El hormigón se reinventa
Uno de los materiales más utilizados en la historia de la construcción también está evolucionando. El hormigón de baja huella de carbono, elaborado con cementos alternativos o reforzado con materiales reciclados, busca reducir el impacto medioambiental de un sector que históricamente ha sido uno de los mayores emisores de CO₂. Junto a este, el hormigón impreso en 3D gana terreno como una tecnología capaz de optimizar recursos, reducir residuos y abrir nuevas posibilidades formales para arquitectos y diseñadores.
Materiales biobasados: la naturaleza como materia prima
Los materiales biobasados representan uno de los campos de mayor dinamismo en la investigación constructiva actual. El micelio —la red de fibras del hongo— se investiga como material aislante y estructural de bajo impacto. El cáñamo, en forma de hempcrete o cáñamo-cal, ofrece excelentes propiedades térmicas y acústicas. Los paneles de bambú, por su parte, combinan rapidez de crecimiento y resistencia mecánica notable, convirtiéndose en una alternativa viable en múltiples contextos geográficos.

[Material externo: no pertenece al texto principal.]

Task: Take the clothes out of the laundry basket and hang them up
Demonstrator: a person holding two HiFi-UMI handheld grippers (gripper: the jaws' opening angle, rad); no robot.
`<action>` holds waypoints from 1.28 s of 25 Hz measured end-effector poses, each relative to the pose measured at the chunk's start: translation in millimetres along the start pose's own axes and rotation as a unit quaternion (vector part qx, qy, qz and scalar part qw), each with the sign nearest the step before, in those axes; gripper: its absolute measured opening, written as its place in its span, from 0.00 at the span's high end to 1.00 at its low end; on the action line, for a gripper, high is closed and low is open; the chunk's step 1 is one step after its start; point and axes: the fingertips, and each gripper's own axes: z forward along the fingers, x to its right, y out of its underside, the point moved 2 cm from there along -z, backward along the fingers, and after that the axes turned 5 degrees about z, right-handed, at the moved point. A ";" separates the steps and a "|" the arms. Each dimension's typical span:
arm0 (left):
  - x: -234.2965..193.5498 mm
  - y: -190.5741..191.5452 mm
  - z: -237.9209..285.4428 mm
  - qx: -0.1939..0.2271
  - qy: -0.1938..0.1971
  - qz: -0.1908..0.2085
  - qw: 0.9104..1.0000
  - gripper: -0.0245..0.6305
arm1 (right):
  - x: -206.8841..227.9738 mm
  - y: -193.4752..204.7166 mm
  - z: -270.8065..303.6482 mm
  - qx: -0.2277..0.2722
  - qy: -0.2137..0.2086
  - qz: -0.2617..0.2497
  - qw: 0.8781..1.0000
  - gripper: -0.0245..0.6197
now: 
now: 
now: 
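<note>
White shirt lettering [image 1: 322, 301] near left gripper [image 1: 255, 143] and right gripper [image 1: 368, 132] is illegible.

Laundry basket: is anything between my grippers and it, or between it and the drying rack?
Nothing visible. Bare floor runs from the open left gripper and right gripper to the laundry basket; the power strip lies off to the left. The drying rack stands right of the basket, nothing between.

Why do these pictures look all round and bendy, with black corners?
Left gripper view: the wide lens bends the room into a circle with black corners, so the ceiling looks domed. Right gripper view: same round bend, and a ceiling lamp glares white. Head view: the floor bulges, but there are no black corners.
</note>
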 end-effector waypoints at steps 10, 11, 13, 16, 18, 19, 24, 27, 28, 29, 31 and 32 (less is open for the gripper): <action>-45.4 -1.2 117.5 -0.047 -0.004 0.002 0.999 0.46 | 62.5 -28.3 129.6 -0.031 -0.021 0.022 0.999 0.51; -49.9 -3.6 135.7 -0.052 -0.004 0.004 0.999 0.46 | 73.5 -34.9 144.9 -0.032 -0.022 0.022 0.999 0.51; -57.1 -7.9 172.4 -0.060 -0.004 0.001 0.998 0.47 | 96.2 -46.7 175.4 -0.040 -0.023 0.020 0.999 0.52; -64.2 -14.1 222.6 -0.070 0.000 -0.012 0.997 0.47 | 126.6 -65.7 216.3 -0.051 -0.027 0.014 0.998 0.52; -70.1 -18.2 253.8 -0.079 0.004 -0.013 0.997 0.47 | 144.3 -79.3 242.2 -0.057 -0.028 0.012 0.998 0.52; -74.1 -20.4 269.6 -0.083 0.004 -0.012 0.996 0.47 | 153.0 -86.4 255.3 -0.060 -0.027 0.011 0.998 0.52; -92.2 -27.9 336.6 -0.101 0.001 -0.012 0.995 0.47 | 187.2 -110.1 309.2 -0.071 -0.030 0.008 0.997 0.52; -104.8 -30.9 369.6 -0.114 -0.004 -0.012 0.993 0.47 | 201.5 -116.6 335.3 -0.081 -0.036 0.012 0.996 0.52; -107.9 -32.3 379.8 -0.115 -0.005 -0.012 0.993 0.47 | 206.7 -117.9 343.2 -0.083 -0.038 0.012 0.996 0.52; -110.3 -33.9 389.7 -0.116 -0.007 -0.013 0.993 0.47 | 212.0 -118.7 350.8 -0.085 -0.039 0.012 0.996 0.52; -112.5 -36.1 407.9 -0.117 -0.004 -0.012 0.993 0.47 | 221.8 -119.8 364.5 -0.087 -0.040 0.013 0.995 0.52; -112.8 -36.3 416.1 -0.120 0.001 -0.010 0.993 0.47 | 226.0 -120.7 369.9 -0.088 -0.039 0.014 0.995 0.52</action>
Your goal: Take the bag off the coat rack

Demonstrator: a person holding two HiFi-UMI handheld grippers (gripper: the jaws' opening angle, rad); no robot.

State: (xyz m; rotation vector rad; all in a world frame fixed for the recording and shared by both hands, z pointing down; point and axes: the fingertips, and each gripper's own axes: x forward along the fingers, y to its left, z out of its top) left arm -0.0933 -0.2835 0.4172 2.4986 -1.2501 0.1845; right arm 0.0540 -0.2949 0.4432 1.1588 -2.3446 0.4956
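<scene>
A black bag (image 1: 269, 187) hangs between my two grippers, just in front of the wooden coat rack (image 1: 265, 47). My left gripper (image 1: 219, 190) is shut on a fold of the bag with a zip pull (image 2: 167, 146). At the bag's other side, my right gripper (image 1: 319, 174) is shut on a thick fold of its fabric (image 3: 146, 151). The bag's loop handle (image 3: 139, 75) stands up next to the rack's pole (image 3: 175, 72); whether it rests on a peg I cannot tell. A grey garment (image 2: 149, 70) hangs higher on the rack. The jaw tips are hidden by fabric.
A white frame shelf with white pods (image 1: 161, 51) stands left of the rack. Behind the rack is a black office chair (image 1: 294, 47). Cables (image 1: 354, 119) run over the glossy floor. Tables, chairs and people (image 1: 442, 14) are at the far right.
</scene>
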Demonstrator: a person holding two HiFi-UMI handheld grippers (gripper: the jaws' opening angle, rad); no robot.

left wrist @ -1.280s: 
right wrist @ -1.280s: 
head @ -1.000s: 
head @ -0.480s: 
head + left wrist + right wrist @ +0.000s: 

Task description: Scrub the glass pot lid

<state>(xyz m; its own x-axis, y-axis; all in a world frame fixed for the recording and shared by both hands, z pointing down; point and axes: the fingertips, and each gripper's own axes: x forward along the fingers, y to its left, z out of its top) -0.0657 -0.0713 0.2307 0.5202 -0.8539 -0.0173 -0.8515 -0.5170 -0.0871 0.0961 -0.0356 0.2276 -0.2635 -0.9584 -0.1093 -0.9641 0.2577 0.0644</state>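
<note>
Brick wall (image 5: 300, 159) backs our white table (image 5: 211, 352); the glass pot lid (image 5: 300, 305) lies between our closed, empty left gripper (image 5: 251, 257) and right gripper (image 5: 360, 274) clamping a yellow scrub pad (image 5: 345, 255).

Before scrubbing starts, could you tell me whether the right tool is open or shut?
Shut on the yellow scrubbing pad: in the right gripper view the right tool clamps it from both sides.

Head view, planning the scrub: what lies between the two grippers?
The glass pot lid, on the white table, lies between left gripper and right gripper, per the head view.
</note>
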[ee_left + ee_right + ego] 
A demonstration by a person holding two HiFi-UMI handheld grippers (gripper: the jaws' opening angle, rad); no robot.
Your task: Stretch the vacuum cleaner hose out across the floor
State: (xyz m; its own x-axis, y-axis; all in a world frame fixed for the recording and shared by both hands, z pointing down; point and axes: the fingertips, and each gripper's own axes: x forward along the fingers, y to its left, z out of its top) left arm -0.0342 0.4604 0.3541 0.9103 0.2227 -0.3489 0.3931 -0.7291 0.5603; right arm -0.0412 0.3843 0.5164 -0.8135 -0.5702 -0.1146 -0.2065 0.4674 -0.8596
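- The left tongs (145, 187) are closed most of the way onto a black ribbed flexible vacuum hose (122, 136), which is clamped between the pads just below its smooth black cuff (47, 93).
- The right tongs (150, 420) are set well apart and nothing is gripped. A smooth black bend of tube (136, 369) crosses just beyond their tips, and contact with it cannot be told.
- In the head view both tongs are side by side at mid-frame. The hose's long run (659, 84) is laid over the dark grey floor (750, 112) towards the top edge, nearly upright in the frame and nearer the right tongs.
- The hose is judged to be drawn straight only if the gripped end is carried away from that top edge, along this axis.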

Estos materiales comparten una característica fundamental: su origen renovable y su capacidad de reintegrarse al entorno natural al final de su vida útil, algo que los ciclos de construcción convencionales históricamente ignoraron.
Vidrio de alto rendimiento y fachadas inteligentes
En el ámbito de los cerramientos, el vidrio electrocrómico —capaz de regular automáticamente su nivel de opacidad en respuesta a la luz solar— y los sistemas de fachada ventilada con materiales de nueva generación están redefiniendo la relación entre el edificio y su entorno climático. La envolvente deja de ser un límite pasivo para convertirse en un sistema activo de gestión energética, algo determinante en un contexto de temperaturas extremas y demanda creciente de eficiencia.
Reciclado y economía circular en el centro del debate
Más allá de los materiales nuevos, uno de los grandes protagonistas del horizonte 2027 será la reutilización creativa de materiales existentes. El acero reciclado, los áridos recuperados de derribos y los elementos constructivos de segunda vida ganan espacio en proyectos que entienden la economía circular no como una restricción, sino como una oportunidad de diseño con identidad propia.
Un sector en transición
El sector de la construcción atraviesa una de sus transformaciones más profundas. La convergencia entre innovación tecnológica, urgencia climática y nuevas formas de habitar está redefiniendo las paletas de materiales disponibles para arquitectos y promotores. Lo que emerge no es un único material ganador, sino un ecosistema diverso donde la sostenibilidad, el rendimiento y la identidad estética coexisten con mayor naturalidad que en cualquier otro momento de la historia reciente.
Para quienes proyectan, construyen o simplemente sueñan con sus espacios, comprender estas transformaciones no es solo una cuestión técnica: es una forma de anticipar cómo serán los hogares y las ciudades del futuro próximo.